Desde este punto de vista, es evidente que la cuestión judía, en el sentido de lo que se debe hacer para alcanzar esa identidad, sólo cuenta con el apoyo de dieciséis escaños en sentido estricto. También lo es que el inexorable proceso de secularización mundial muestra en Israel un ritmo diferente al del resto de democracias occidentales.

Todo esto es posible porque esa naturaleza vibrante de la democracia israelí se debe a su incuestionable ultrarrepresentación parlamentaria, producto de un sistema electoral proporcional con circunscripción única y un umbral electoral de sólo el 3.25%.

A propósito de esto último, cabe recordar los titulares que algunos medios de comunicación de nuestro país dedicaron al incremento de este porcentaje con el supuesto propósito (decían esos medios) de cerrar el paso a la representación de los partidos árabes israelíes.

Pero qué cosas trae el destino.
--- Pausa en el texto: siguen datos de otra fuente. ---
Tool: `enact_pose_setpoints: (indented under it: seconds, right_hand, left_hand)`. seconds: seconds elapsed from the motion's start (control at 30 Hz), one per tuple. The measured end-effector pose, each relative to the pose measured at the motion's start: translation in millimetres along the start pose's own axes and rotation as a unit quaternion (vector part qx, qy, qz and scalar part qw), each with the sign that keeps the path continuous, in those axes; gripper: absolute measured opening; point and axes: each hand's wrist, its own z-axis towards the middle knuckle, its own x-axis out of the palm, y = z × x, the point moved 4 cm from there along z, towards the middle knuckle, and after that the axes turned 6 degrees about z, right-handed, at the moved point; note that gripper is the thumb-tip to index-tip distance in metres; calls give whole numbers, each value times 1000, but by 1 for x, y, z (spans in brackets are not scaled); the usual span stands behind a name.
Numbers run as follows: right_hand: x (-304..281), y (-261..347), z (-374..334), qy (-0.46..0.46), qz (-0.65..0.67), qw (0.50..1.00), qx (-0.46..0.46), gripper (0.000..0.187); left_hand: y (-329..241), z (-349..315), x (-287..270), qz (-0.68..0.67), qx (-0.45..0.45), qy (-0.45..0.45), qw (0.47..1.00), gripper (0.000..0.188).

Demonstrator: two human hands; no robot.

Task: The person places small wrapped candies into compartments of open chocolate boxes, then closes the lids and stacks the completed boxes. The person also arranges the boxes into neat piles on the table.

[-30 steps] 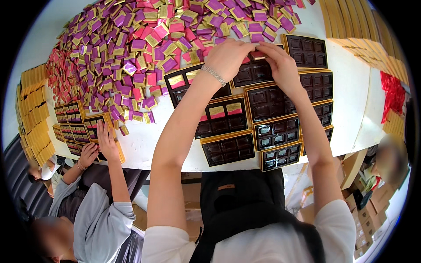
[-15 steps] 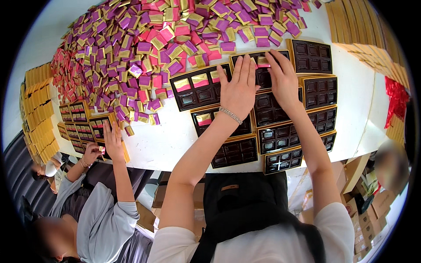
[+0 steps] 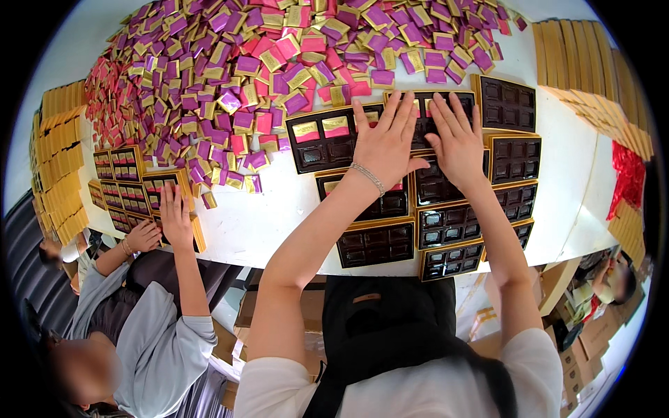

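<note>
— Hands flat on a gold-rimmed tray: the left hand [image 3: 385, 143] and right hand [image 3: 456, 139] lie side by side, fingers spread, clamped on nothing, pressing on the far middle tray [image 3: 426, 115] at the edge of the heap of wrapped squares [image 3: 279, 76]. What does the step seem to ask?

— Judging by the pose, even pressure from both palms, so the tray stays level and its wrapped pieces are not tipped out; fingers kept clear of the neighbouring tray with two filled cells [image 3: 327, 139].

— How many trays before this person?

— About ten dark trays in three columns on the white worktop [image 3: 279, 216], most with empty cells; overlaps make the count uncertain.

— And the squares?

— Hundreds, purple, pink and gold, too many to count.

— Anyone else?

— One co-worker [image 3: 139, 327] at the left, one of their hands [image 3: 174, 219] resting flat on a second cluster of trays [image 3: 129, 188]. Stacks of gold boxes [image 3: 59, 160] line the left edge, more stand at the far right [image 3: 592, 70].
</note>
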Motion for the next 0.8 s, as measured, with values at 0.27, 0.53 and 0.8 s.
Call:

Precisamente será un partido árabe el que abra las puertas a la posibilidad de un nuevo Ejecutivo aclamado por una ajustada mayoría de la sociedad: sólo el 33% de los ciudadanos aprueba la composición del nuevo Gobierno, frente al 23% que prefiere unas nuevas elecciones y un 31% que se manifiesta en contra de estas dos opciones, según el Israeli Democracy Institute.

Puestos a hacer titulares, convendría ahora uno acerca del nuevo, e histórico, socio gubernamental. El partido Ra’am. Un partido árabe israelí y musulmán, muy conservador e igualmente religioso, y cuyo líder, Mansour Abbas, no pestañeó al pronunciarse sobre la manifestación LGTBI celebrada hace unas semanas en Jerusalén y que reunió a miles de ciudadanos de todas las condiciones. Abbas la calificó de portadora de valores contrarios a la porción de sociedad que él representa.

Si resultan ser verdaderas las palabras que Yair Lapid (el atractivo líder del partido de centro Hay Futuro y que, con suerte, será el próximo ministro de Exteriores) no pudo pronunciar en el vibrante Parlamento por la elevada temperatura política, pero que un parlamentario de su formación ha hecho públicas luego, la manida cuestión judía (y otras grandes cuestiones más) se resume en lo siguiente:

“Después de todos los insultos y advertencias, la verdadera división en la sociedad israelí no es entre izquierdas y derechas. La verdadera división es entre moderados y extremistas”.

Alfredo Hidalgo Lavié es profesor de la facultad de Derecho de la UNED.